This change adds support for MTP (multi-token prediction) speculative decoding for the
gemma4 model family.
It includes:
* support for importing safetensors based gemma4 draft models with `ollama create`
* a new DRAFT command in the Modelfile for specifying draft models
* a --quantize-draft flag for the ollama create command to quantize the draft model
* cache support for speculation
* changes to the rotating cache to be able to handle MTP correctly
* sampling support for draft model token prediction
---------
Co-authored-by: Daniel Hiltgen <daniel@ollama.com>
Register sequences with Add/Remove; each Sample call takes any subset of
registered slots and samples one token per row, appending to each slot's
ring-buffer history. When all slots share Options and penalty rings are
full, one fused transform pass runs over the whole batch via a persistent
pooled history tensor; otherwise calls fall back to per-slot serial
processing indexed against the same pool.

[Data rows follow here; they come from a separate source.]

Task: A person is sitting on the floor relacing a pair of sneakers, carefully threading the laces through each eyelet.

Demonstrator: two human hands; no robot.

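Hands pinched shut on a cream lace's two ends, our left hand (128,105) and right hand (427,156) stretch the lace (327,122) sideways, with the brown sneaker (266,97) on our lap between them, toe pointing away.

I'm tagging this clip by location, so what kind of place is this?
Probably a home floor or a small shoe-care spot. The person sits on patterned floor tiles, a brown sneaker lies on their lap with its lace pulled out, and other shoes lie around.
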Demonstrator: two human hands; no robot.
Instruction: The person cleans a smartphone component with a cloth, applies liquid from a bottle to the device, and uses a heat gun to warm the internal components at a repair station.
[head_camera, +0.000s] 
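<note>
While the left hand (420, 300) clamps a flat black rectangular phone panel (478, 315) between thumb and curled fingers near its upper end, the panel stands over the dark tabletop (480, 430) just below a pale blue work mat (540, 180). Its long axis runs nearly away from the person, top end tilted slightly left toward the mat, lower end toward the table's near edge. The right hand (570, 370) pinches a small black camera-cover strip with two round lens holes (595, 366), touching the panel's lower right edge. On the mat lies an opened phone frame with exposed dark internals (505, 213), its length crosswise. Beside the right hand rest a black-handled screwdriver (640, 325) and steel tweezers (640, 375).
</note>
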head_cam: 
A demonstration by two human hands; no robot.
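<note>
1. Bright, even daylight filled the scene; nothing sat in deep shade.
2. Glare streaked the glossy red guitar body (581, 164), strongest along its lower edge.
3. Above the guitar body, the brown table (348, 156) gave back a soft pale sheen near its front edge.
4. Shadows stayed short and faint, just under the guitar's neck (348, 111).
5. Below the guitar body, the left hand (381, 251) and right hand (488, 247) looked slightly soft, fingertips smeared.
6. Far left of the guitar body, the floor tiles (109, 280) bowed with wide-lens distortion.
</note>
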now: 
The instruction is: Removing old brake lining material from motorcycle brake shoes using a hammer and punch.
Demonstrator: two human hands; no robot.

Performance is unchanged for a single sequence, which is all that is
exposed for now.
AppendToken used to concatenate the new token onto the history tensor
and slice it back to RepeatLastN every decode step, churning the graph
shape and reallocating a fresh tensor each call. The stateful penalties
don't care about order within the window, so a fixed-capacity ring with
one SliceUpdate per append keeps the tensor shape constant across
steps.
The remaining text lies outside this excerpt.